As many have said before, if they really wanted to fix General Practice they could do it easily. It's just not high enough on the agenda of "voters' national consciousness" to be worth the spend. Small, cheap gestures which will easily be misquoted against us by the Daily Fail if we moan, and not enough to make it worth the misery of carrying on for those of you still in the NHS GMS harness. I still don't feel they 1. will ever understand the merits of what we do and 2. truly give a sh*t! As lkong as we have Cardigans we will not seek a better deal for our profession, and as a direct result one for our patients.
I am outside the NHS now: I do a lot of work for but not in the NHS and MoD and I do what I like with the proceeds including investment. As a 55year old I am grateful for a disincentive to hold down a regular NHS post as it makes it easier to justify my choices. My NHS pension pot has reached that place where it is not a good place to put more money. This has driven me to free up my aspirations: now working on a start-up. I would never have considered this if I was still grinding away in a sh*t partnership post. GET OUT NOW.
Very brave guy to go on the Telly repeating what they failed to do last time around.
I'm not interested. He has no chance of getting any of this done as deep down GPs are still not taken seriously by the NHS / DoH. Labour thinks we are capitalists (self employed, small businesses), Tories think we are lefties (worrying about the poor and trying to stand up for them).
Voters like us, so it is worth pretending to improve something they can see every day, just like potholes and broadband. The latter hasn't got very far either.
Probably won't be mentioned again for another 4 years.
@d in vadar : "Its all about holding on till you either retire, move abroad or accept salaried work or leave and go private like the dentists"
I agree 100%. There is much more of a resigned, transactional relationship with patients at the frontline now: they don't care how it is funded or owned. "I just need an(y) appointment" and in my experience they don't even notice whether it is "my own Drs" (seems to be in name only nowadays..!) a drop in, extended hours, OOH service or a managed care organisation like a PCN.

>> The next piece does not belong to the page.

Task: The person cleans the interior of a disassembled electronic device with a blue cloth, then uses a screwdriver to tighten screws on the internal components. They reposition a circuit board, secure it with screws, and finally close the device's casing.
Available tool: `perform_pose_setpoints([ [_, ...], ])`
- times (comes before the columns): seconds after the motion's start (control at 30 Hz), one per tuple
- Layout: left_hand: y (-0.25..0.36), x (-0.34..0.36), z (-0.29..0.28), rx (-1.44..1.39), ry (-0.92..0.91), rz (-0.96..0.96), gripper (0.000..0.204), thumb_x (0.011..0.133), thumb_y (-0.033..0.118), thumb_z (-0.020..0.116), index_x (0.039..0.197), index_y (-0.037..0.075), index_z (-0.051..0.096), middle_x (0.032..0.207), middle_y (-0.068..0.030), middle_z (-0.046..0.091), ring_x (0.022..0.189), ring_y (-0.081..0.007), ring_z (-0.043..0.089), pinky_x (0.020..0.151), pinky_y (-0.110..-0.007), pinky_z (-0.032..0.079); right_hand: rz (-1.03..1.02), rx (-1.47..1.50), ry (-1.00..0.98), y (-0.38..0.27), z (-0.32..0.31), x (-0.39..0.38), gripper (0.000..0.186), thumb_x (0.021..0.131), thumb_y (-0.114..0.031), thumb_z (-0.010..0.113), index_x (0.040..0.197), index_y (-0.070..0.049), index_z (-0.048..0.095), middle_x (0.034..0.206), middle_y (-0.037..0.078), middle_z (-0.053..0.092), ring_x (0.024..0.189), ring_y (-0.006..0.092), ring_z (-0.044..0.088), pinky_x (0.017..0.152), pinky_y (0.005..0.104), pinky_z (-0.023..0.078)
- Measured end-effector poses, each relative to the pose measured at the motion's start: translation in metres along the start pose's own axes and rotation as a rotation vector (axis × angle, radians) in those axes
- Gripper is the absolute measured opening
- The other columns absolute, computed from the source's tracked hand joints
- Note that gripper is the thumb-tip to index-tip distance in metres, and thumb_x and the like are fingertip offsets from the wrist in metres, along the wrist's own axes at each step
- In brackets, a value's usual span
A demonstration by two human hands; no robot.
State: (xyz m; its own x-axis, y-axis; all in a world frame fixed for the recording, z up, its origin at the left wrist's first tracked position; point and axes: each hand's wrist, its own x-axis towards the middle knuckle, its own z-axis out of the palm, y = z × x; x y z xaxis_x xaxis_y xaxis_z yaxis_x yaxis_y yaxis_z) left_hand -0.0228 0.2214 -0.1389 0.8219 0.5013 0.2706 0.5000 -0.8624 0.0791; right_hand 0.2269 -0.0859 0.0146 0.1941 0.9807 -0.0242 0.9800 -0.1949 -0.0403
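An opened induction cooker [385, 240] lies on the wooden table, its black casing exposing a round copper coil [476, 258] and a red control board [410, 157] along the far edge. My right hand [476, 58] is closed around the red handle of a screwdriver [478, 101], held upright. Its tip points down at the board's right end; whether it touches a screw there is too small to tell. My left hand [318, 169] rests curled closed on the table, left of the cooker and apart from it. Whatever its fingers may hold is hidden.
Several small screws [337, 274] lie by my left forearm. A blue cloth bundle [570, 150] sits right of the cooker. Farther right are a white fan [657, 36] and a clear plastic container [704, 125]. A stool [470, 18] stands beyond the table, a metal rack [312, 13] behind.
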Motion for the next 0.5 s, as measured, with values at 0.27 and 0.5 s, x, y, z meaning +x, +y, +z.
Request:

I think we overstate our model sometimes. Very few patients have had a close, longterm relationship with a particular GP for years. The elderly miss it, but it will never come back now. End of.
Unless the staffing levels are sorted and clinicians have a chance to influence care delivery, it will all deteriorate further and we Brits are too pathetic to speak up.
CQC can always follow their advice to the safest outcome if they are so truly concerned: shut the practices and then they can take the corporate manslaughter risk that follows.
In my current role, I have seen the before and after scenarios: call their bluff, it is great to see their slow and painful realisation of all the work that was being done for free but at great personal cost and just how expensive it is to re-comission it from locums and salaried GPs.
If you can personally afford to walk away, it is a life-changing experience and VERY validating. Recommended on (NHS)Trust Pilot 5 stars!